Background & Summary

Plant-parasitic nematodes are widely distributed in the ecosystem and have the ability to parasitize various tissues of thousands of plants, causing serious plant diseases and global economic agricultural crop losses1,2. The life history of plant-parasitic nematodes is completed within the infected host, where a zygotic cell undergoes a complex series of developmental processes to form a multicellular, functional embryo3,4. Crucial events in embryogenesis include reproductive system formation, digestive system determination, stylet formation and neuronal development5. These events involve rapid changes and complex regulatory mechanisms in molecular and cellular processes that are essential for the nematode’s parasitism6.
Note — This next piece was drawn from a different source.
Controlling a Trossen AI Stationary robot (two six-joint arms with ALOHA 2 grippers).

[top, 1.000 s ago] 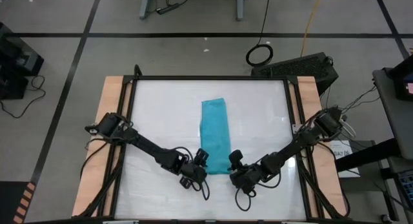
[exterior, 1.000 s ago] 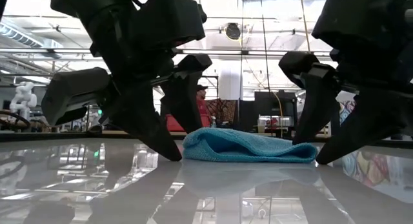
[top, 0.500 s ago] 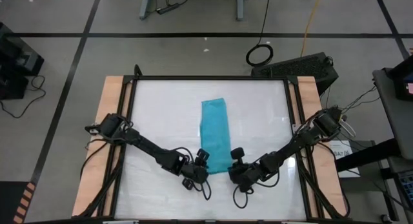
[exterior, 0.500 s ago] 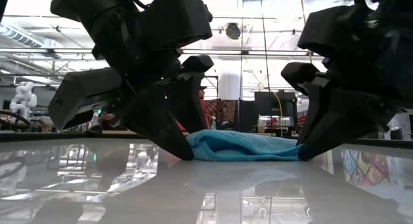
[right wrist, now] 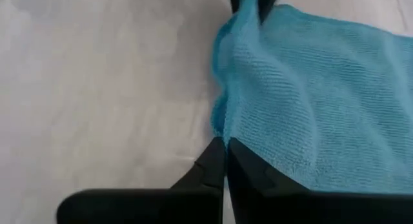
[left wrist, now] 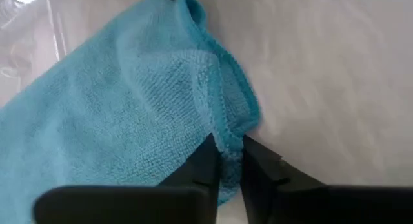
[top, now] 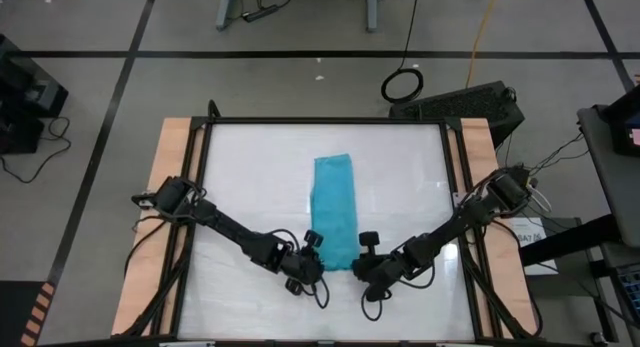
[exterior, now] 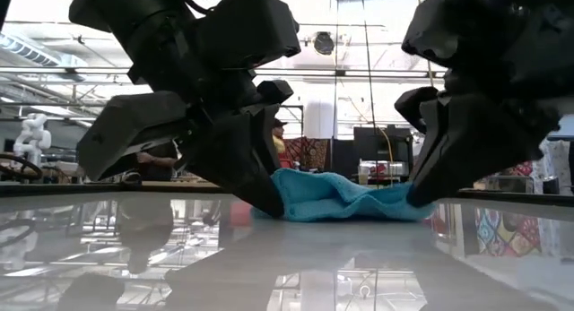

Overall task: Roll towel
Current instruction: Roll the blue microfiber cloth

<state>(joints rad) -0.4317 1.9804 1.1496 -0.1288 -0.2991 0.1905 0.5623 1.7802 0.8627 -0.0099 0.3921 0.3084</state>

Previous research has established distinct variations in early embryonic cleavage patterns across nematode species, highlighting diverse and specific embryonic developmental characteristics that correlate with their phylogenetic positions7,8. Notable examples include the plasticity in embryogenesis pattern formation observed in Acrobeloides nanus9 and the postembryonic mouth dimorphism seen in Pristionchus pacificus10. Particularly striking peculiarities are observed within the Enoplea group, since members of clade 1B,such as Enoplus brevis11 and Pontonema vulgaris12, lack asymmetric cleavages during initial blastomere development, where a gut lineage was evident. Another example is Tobrilus diversipapillatus13 which displays a unique developmental feature of a prominent coeloblastula, a trait normally thought to be absent in nematodes. This diversity in embryonic development is further reflected in the considerable variability in the time taken by each species to reach equivalent developmental stages. For example, H. glycines embryos progress to the J2 stage in approximately six days14, while free-living C. elegans requires approximately three days to develop from zygote eggs into adults15. In contrast, M. incognita show a longer development time of up to 20 days16. The regulation of embryonic development time is species specific and is regulated by the complex interplay of genes involved in embryonic development. Despite their similar morphology and close genetic relationships, many nematode species exhibit distinct genome and developmental characteristics due to developmental drift or selection17. Comprehensive comparative analysis is essential to elucidate the differences between different nematode species.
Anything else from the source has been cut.